Normal-approximation-based test for k-sample linear hypothesis via random integration proposed by Li et al. (2025)

Li et al. (2025)'s test for general linear hypothesis testing (GLHT) problem for high-dimensional data under heteroscedasticity.

Usage

LHNB2025.GLHTBF.NABT(Y, B, O, A, n, p)

Arguments

Y: A list of $k$ data matrices. The $i$th element represents the data matrix ($n_i \times p$) from the $i$th population with each row representing a $p$-dimensional observation.
B: A vector of $k$ coefficients $(B_1,\ldots,B_k)$ specifying the linear combination of group mean vectors.
O: A length-$p$ vector used to form $\Omega = \mathrm{diag}(O_1^2,\ldots,O_p^2)$.
A: A length-$p$ vector used in $W = \Omega + A A^\top$.
n: A vector of $k$ sample sizes. The $i$th element represents the sample size of group $i$, $n_i$.
p: The dimension of data.

Value

A list of class "NRtest" containing the results of the hypothesis test.

Details

Suppose we have $k$ independent high-dimensional samples $$\boldsymbol{Y}_{i1},\ldots,\boldsymbol{Y}_{in_i}\ \text{are i.i.d. with}\ \mathrm{E}(\boldsymbol{Y}_{i1})=\boldsymbol{\mu}_i,\ \mathrm{Cov}(\boldsymbol{Y}_{i1})=\boldsymbol{\Sigma}_i,\ i=1,\ldots,k,$$ where the covariance matrices $\boldsymbol{\Sigma}_i$ may differ across groups.

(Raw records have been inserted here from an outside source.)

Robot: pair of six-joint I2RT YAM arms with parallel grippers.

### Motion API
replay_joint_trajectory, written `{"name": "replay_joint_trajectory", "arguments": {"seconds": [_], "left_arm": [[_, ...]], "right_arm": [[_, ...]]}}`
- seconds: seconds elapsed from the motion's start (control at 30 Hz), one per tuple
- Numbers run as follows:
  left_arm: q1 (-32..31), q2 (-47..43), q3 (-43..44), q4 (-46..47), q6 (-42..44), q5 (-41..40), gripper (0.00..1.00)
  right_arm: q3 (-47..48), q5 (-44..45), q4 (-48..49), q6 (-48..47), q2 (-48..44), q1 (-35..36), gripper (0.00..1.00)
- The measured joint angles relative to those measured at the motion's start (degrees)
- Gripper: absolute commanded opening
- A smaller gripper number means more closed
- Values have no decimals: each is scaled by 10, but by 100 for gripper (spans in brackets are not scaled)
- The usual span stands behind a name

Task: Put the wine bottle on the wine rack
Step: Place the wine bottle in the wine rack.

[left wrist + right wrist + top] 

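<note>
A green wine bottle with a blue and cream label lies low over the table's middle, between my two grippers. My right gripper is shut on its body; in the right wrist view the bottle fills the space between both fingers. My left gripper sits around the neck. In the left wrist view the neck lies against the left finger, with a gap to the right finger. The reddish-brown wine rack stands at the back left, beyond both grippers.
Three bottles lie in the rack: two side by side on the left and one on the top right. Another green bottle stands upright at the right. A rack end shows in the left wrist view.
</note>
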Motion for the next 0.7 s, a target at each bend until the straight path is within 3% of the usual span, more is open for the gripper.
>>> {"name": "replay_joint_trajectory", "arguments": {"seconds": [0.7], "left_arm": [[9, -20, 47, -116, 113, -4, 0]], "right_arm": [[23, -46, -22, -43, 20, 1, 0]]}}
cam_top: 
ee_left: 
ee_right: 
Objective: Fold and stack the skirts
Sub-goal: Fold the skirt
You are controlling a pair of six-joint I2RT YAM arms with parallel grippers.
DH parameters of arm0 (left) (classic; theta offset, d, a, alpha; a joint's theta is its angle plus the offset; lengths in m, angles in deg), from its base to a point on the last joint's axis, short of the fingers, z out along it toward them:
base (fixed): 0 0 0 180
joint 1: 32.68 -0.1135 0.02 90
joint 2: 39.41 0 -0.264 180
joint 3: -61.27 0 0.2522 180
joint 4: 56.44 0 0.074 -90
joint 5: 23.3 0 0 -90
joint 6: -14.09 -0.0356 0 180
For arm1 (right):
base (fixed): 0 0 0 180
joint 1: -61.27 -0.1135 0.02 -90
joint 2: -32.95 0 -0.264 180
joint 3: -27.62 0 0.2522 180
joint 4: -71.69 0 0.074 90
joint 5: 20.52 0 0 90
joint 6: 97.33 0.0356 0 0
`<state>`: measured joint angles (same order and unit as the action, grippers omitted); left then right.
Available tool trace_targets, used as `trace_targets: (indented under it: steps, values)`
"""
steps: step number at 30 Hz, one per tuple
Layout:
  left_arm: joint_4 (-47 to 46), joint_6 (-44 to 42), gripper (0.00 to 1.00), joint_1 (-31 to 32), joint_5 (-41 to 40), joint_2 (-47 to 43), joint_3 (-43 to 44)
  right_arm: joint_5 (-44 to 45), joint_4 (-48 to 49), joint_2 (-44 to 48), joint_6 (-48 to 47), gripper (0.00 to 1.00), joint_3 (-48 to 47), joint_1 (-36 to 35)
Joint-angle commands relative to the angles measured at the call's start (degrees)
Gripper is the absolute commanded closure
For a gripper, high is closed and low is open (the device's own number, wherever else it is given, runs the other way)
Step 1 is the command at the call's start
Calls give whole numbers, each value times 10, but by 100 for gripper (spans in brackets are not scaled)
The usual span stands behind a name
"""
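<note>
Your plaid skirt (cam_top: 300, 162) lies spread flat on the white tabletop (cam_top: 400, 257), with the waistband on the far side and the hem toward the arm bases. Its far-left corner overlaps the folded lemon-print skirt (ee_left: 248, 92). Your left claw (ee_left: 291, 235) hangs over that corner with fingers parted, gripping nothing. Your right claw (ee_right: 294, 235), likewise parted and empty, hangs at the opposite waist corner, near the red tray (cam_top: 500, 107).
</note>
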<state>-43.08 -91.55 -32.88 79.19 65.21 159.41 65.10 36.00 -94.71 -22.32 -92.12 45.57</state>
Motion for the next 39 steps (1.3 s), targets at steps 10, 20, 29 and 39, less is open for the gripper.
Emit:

It is of interest to test the k-sample linear hypothesis $$H_0:\ \sum_{i=1}^k B_i\boldsymbol{\mu}_i=\boldsymbol{0}\quad \text{vs.}\quad H_1:\ \sum_{i=1}^k B_i\boldsymbol{\mu}_i\neq\boldsymbol{0}.$$

Li et al. (2025) proposed a random-integration-based U-statistic $T_n$ (Eq. (5) in the paper), constructed using the weight matrix $\boldsymbol{W}=\boldsymbol{\Omega}+\boldsymbol{A}\boldsymbol{A}^\top$ with $\boldsymbol{\Omega}=\mathrm{diag}(O_1^2,\ldots,O_p^2)$. They showed that the standardized statistic $Z=T_n/\sqrt{\hat{\sigma}^2}$ is approximated by $N(0,1)$ under $H_0$.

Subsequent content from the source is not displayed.